魇君,魇君!你真是魔怔了!真相已经像一坨屎一样,臭气袅袅,直升鼻端,你还要掩面屏息,装作看不到、闻不到?
你真是好有出息!
“哈!”嗅蔷哂笑出声,仿佛听到了天大可笑之事:“我能怎么办?你说我能怎么办?我心里很清楚,就算有了这具红袍少女的身躯,没了红色小鸟,也是枉然!那人类女孩又甚是生猛、来历不明,将那红色小鸟视为珍宝,难道让我豁出命去,弄死她、将小鸟抢回来?我有那本事吗?我有那么傻吗?我一颗雪魇滴,等了这么多年,根本不可能冒任何险!我只能退而求其次!”
“那个次,就是你。”嗅蔷轻声哼笑,令人胆寒。
“你那么蠢,连两只小蛛儿都搞不定,还让他们给咬了。眼见你为了条腿,恨不能命都不要了,我能不着急吗?这具红袍少女的身躯是肯定要还回去的,那我就只剩下你这一具寄生的身躯了,你若死了,我的雪魇滴何处容身?所以我干脆就对那人类女孩卖个人情,将她姐姐身躯归还,而她,也只有她,在那个时刻,能够保你一命!保你的命,就是保了我的命!”嗅蔷的声音里没有了笑意,不知为何,听上去,让我忍不住想起雪魇湖底的骸骨,被剔得干干净净,闪着冷冷的光。
嗅蔷,你太厉害了。
你的与世无争和兄弟情深演得太逼真了。
“嗅蔷你”魇君的声音犹如余温的灰烬,明知不可能再燃起火光,但仍奋力扑闪出零星的火点,发出断续又微弱的噼啪声,但,也不过是显得愈发绝望罢了。

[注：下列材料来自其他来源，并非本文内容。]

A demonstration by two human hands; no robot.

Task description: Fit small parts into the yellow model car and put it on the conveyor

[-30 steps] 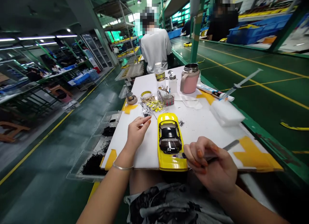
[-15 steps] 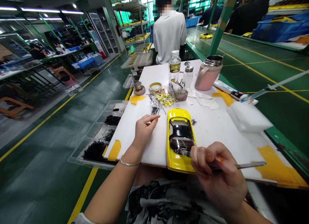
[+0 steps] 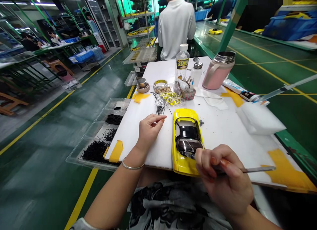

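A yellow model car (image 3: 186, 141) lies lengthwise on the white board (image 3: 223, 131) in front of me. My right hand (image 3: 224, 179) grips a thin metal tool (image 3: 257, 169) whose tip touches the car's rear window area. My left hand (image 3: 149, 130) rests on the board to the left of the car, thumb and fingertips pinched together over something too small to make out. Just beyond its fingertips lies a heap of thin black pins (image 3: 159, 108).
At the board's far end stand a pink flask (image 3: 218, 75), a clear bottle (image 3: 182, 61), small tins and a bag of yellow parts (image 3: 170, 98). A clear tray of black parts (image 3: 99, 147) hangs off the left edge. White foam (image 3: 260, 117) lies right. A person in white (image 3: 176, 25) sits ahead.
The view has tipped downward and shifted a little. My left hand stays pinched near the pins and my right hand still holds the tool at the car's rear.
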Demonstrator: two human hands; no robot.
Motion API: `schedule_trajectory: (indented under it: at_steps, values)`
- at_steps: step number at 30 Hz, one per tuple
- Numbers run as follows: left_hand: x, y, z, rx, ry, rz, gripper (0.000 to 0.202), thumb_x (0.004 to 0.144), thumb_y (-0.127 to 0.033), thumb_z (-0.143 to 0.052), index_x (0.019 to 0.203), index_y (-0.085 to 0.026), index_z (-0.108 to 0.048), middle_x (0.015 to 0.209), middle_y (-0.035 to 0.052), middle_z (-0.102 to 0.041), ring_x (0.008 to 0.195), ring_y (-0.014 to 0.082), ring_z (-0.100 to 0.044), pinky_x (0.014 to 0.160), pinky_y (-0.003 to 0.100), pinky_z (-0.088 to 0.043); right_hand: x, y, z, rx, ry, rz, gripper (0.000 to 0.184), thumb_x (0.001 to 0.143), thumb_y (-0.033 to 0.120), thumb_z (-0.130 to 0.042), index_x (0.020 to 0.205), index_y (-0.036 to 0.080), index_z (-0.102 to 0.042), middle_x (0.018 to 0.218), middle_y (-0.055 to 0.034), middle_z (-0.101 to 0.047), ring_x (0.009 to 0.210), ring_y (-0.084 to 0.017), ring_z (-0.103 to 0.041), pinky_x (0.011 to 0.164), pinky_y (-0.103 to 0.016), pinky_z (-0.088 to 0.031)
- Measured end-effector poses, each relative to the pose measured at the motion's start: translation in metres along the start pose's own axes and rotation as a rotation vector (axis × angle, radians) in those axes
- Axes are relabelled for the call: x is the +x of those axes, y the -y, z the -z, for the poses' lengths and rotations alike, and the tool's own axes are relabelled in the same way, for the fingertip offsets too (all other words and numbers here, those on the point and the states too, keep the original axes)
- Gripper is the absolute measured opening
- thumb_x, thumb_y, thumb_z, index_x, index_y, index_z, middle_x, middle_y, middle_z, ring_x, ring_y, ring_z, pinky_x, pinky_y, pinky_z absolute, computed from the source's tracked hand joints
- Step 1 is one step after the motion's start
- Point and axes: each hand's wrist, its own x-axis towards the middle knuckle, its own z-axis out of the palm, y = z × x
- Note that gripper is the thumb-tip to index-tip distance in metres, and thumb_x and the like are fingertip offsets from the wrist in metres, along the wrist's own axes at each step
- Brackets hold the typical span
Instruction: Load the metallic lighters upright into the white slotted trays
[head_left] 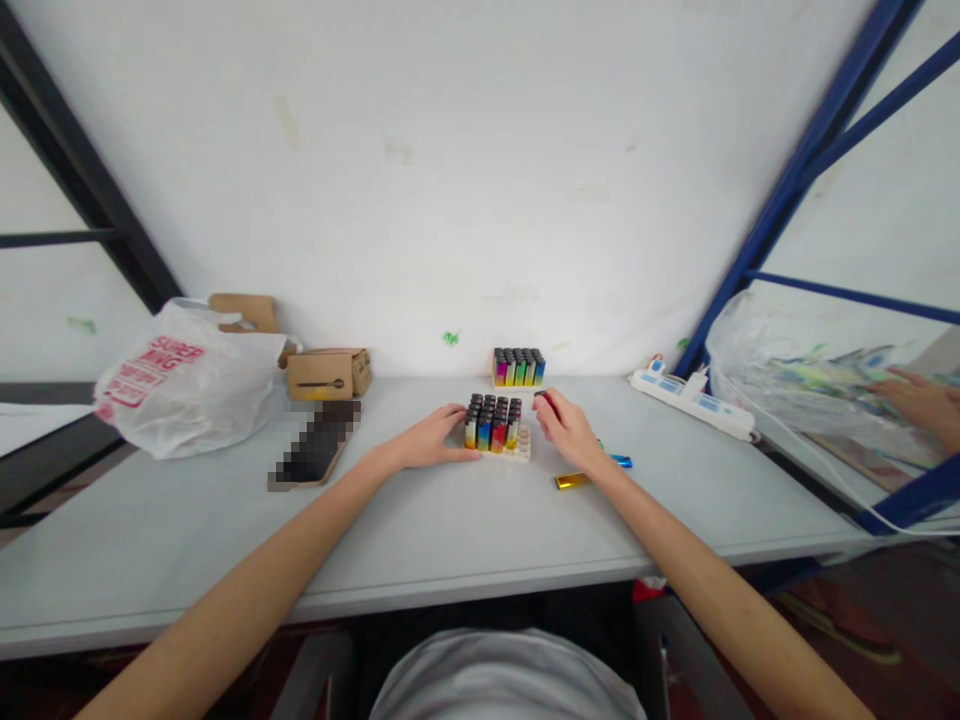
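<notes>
Several coloured lighters (484,432) with black tops stand upright in a white tray (517,456), whose right end shows bare sockets. At the tray's left side, my left hand (441,440) steadies it between thumb and fingers. My right hand (566,430) is closed just right of the tray. It pinches a lighter (546,399); a dark end shows past the fingers and the rest is hidden. Beside my right wrist lie a gold lighter (572,481) and a blue lighter (621,461), the gold one partly covered by my forearm.
Behind, a second tray of lighters (519,368) stands near the wall. To the left are a blurred phone (319,447), a cardboard box (328,375) and a white plastic bag (195,380). A power strip (694,403) lies right, with another person's hand (916,400) beyond the blue frame.
</notes>
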Motion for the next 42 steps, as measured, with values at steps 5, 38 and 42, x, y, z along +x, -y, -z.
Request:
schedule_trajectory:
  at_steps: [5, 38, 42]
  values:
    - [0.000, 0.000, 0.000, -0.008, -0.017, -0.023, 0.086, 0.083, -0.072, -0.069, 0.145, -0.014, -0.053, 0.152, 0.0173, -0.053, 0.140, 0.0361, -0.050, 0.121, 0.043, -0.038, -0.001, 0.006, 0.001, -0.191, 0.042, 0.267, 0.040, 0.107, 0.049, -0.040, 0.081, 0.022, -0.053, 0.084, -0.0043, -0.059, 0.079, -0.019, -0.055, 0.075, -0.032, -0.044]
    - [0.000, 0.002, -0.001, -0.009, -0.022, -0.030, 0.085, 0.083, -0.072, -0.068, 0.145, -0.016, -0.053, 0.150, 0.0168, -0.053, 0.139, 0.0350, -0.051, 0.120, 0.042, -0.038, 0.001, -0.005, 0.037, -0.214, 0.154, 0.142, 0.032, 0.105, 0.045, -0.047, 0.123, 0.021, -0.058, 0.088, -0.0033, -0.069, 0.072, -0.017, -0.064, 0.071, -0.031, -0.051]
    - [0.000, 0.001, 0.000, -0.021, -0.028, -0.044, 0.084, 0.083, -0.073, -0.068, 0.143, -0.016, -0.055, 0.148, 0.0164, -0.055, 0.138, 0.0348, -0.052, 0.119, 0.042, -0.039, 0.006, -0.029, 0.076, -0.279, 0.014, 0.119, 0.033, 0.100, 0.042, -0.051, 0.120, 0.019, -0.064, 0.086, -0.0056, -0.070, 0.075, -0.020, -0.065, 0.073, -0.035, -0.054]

“所以说你从来就不配做魇君,魇君的位子怎么可能交给你这样黏糊的人!”嗅蔷的声音阴冷中带着无可抑制的得意:“我不过是喜好女装、欢喜男人,但我骨子里杀伐决断、大事清醒,魇君的位子、雪魇族的未来,就应该交在我的手里!父亲真是眼瞎!”
“你还有疑问?你当然有疑问!复杂的事情、诡诈的人心,你从来就没有透彻过!”嗅蔷洋洋得意、趁胜追击:“我借那人类女孩之手,留你性命,再一步一步逼得你将我的雪魇滴放入你的胸腔、以命相让,那都不过是雕虫小技、水到渠成!”
嗅蔷,就算你能算到一切,你又如何能算到,当你的雪魇滴放入魇君的胸腔,与他的雪魇滴同在一起时,被吞噬掉的雪魇滴一定是魇君的、而不是你的呢?
我心中的疑问仿佛被嗅蔷听取了一样,他捏着嗓子,声音轻柔,不紧不慢地说:“亲爱的哥哥,其实你将我俩的雪魇滴合放在一起的时候,我也是有些许担心的,但一想到,我的雪魇滴,不知在多少个人类那滚烫的胸腔中滋养过、吸取过他们生命的律动和丰盛,我就充满了信心,”嗅蔷又开始发出轻轻的哼笑,仿佛话语里藏着绵绵的细针,冷不丁就把听着的人扎那么一下:“亲爱的哥哥,你难道真的感觉不到,我的雪魇滴正在吞噬你的吗?你的生命正在慢慢流逝”
“况且,我刚才在离开那个红袍少女的胸腔时,顺手带走了一样东西。”嗅蔷的声音,像舒展的花瓣,怦然绽放。